Redes neurais convolucionais baseadas em ritmos visuais e fusão adaptativa para uma arquitetura de múltiplos canais aplicada ao reconhecimento de ações humanas

The large amount of video data produced and released every day makes visual inspection by a human operator impracticable. However, the content of these videos can be useful for various important tasks, such as surveillance and health monitoring. Therefore, automatic methods are needed to detect and understand relevant events in videos. The problem addressed in this work is the recognition of human actions in videos that aims to classify the action that is being performed by one or more actors. The complexity of the problem and the volume of video data suggest the use of deep learning-based techniques, however, unlike image-related problems, there is neither a great variety of specific well-established architectures nor annotated datasets as large as image-based ones. To circumvent these limitations, we propose and analyze a multi-stream architecture containing image-based networks pre-trained on the large ImageNet.
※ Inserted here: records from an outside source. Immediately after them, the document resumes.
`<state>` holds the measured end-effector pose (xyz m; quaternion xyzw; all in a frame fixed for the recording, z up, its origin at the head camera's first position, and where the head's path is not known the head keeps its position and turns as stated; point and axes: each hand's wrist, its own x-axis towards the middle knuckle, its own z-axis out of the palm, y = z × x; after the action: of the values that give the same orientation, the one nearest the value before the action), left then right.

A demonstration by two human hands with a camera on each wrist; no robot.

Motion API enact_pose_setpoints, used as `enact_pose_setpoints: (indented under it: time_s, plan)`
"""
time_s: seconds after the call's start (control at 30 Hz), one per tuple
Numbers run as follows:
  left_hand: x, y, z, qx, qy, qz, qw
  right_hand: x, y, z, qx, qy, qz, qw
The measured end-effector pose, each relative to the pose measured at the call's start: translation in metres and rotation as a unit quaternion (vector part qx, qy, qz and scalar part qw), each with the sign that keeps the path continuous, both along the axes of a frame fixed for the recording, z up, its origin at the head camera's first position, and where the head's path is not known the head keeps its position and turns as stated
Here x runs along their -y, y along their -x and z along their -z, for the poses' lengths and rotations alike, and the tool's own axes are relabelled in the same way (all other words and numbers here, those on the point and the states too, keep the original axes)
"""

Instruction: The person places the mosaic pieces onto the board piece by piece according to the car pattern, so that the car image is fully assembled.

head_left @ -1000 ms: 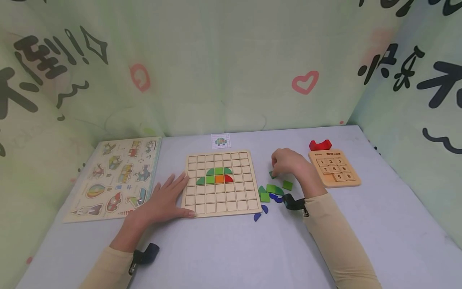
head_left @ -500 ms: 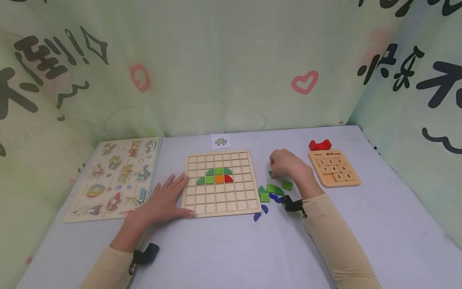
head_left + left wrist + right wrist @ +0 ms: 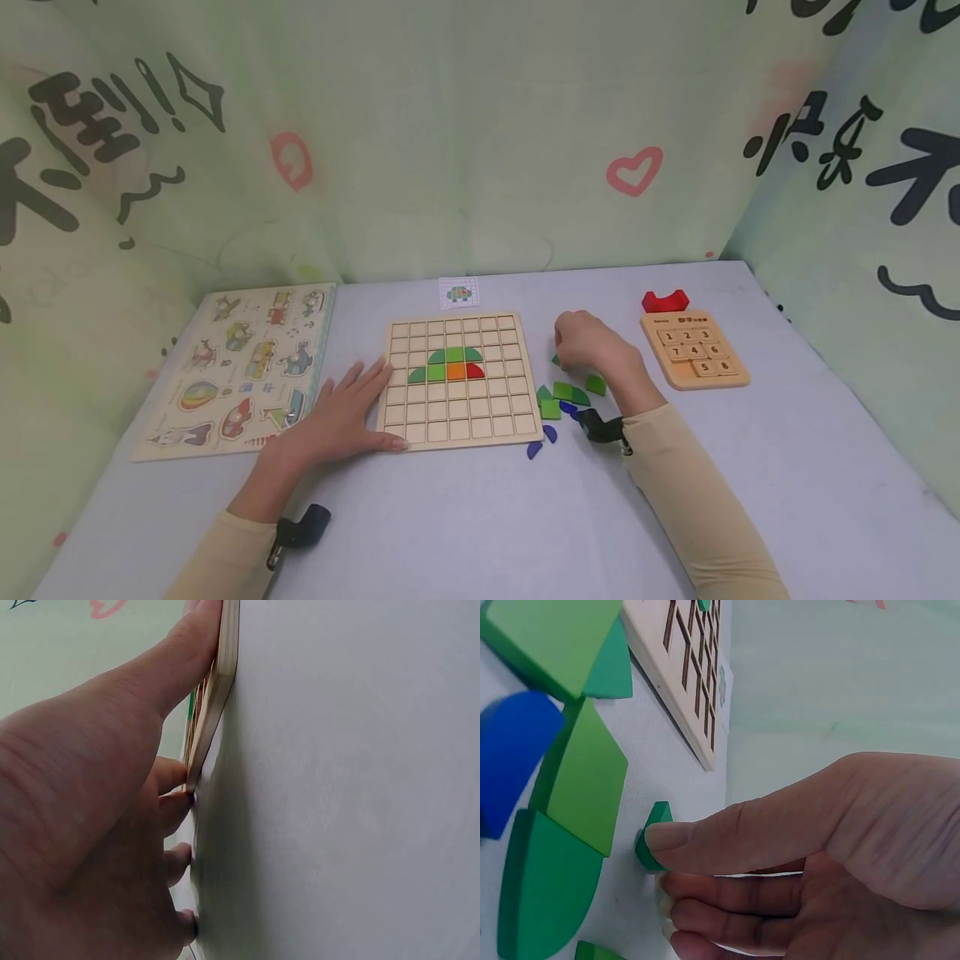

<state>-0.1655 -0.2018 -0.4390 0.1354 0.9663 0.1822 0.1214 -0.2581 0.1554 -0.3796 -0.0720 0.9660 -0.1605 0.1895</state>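
Pale green cloth with black writing and pink hearts hangs behind a light grey table (image 3: 465,517); at the middle of the table lies a wooden grid board (image 3: 457,382) with a small arch of green, orange and red pieces set into its cells; the left hand (image 3: 341,417) lies flat on the table at the board's near left corner, fingers straight and spread, the thumb along the board's near edge and the fingertips touching its left edge, as the left wrist view also shows; to the right of the board the right hand (image 3: 596,346) is curled down over the table, and in the right wrist view its thumb and fingers pinch a small dark green piece (image 3: 652,838) that sits on the table just off the board's right edge; near that hand, on its near side, lies a loose cluster of green pieces (image 3: 564,393) and blue pieces (image 3: 542,442); far left lies a picture puzzle (image 3: 243,367) of vehicles; to the right lies a wooden number pad (image 3: 693,348) with a red block (image 3: 664,301) just beyond it; a small pattern card (image 3: 459,293) lies just beyond the board.
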Motion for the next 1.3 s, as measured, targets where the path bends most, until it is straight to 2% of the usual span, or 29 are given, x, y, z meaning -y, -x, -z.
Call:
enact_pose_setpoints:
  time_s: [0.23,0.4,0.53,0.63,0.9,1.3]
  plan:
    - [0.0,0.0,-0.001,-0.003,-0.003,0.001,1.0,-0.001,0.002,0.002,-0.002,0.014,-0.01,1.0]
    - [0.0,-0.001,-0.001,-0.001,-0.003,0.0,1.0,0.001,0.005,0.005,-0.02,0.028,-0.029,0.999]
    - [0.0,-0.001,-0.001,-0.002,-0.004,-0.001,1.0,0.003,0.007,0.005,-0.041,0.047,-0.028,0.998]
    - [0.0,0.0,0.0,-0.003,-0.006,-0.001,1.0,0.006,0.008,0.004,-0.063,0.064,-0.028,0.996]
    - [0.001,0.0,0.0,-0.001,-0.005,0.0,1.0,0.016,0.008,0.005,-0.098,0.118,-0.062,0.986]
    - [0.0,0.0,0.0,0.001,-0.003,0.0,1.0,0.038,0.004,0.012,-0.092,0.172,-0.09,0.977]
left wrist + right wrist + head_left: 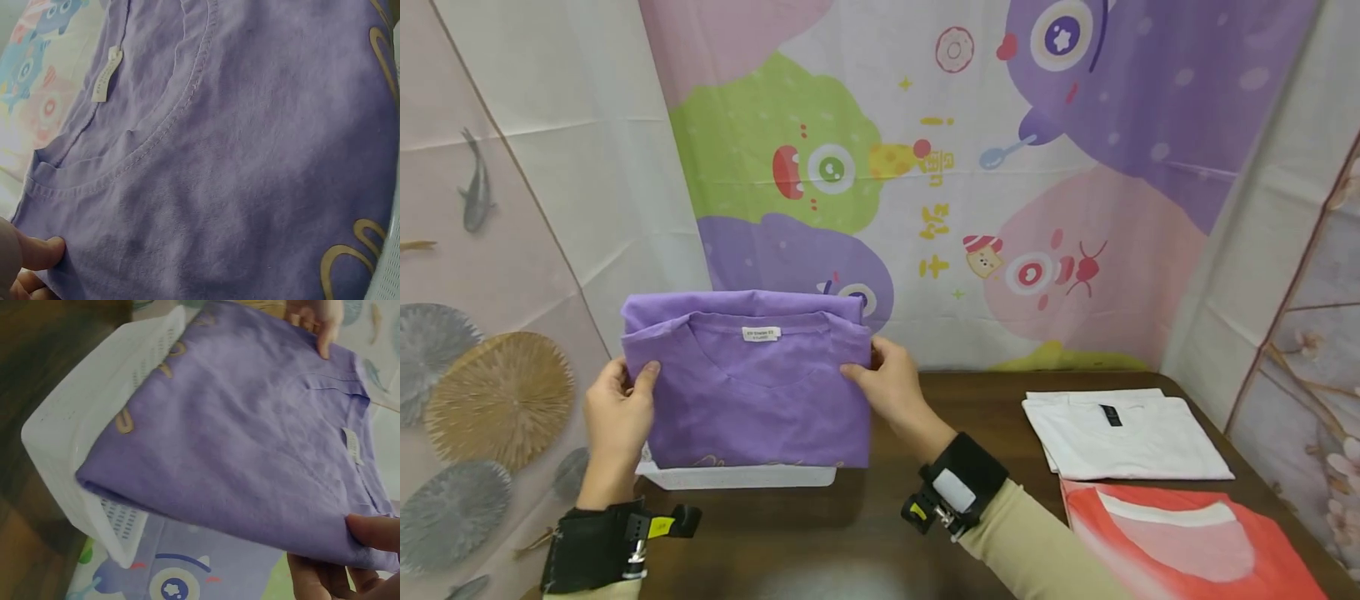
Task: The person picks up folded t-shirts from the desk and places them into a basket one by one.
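A folded purple T-shirt (767,408) with a white neck label hangs between both hands, its neckline toward the top. My left hand (619,412) pinches its left side, thumb in front and fingers behind. At the opposite side my right hand (895,387) grips the edge the same way, its thumb (375,531) on the front in the right wrist view. Below and behind the shirt is a white perforated basket (69,431), largely covered by the shirt in the head view. Gold lettering (350,256) runs along the shirt's lower part.
On the right of the dark wooden table (955,517) lies a folded white T-shirt (1127,442) with a black label. A red and pink shirt (1195,542) lies in front of it. A cartoon-printed curtain (917,192) hangs behind the table.
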`<state>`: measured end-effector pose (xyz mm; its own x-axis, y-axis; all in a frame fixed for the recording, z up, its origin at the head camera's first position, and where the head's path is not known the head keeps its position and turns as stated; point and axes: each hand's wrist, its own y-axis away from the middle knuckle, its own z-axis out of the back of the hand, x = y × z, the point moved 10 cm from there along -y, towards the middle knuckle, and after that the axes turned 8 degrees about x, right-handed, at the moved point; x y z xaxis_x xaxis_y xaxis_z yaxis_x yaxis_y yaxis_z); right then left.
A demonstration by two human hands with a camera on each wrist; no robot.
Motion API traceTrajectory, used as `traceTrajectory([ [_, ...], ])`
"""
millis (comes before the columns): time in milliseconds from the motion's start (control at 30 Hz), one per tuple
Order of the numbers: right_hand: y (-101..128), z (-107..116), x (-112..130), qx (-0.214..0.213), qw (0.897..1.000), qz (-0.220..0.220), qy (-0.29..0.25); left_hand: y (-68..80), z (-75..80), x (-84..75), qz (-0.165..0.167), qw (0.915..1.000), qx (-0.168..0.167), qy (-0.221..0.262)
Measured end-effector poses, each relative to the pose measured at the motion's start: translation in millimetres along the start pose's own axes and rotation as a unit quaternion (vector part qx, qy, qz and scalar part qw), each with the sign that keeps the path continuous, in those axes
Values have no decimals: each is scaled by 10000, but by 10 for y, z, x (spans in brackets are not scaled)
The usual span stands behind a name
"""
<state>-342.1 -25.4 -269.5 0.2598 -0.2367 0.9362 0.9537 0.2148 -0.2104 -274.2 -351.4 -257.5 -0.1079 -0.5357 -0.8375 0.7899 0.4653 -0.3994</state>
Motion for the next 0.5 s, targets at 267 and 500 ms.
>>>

Different image representations are extracted from the videos to feed the streams, in order to provide complementary information for the system. Here, we propose new streams based on visual rhythm that encode longer-term information when compared to still frames and optical flow. As important as the definition of representative and complementary aspects is the choice of proper combination methods that explore the strengths of each modality. Thus, here we also analyze different fusion approaches to combine the modalities. In order to define the best parameters of our fusion methods using the training set, we have to reduce overfitting in individual modalities, otherwise, the 100$\%$-accurate outputs would not offer a realistic and relevant representation for the fusion method. Thus, we investigate an early stopping technique to train individual networks. In addition to reducing overfitting, this method also reduces the training cost, since it usually requires fewer epochs to complete the classification process, and adapts to new streams and datasets thanks to its trainable parameters. Experiments are conducted on UCF101 and HMDB51 datasets, which are two challenging benchmarks in the context of action recognition (AU)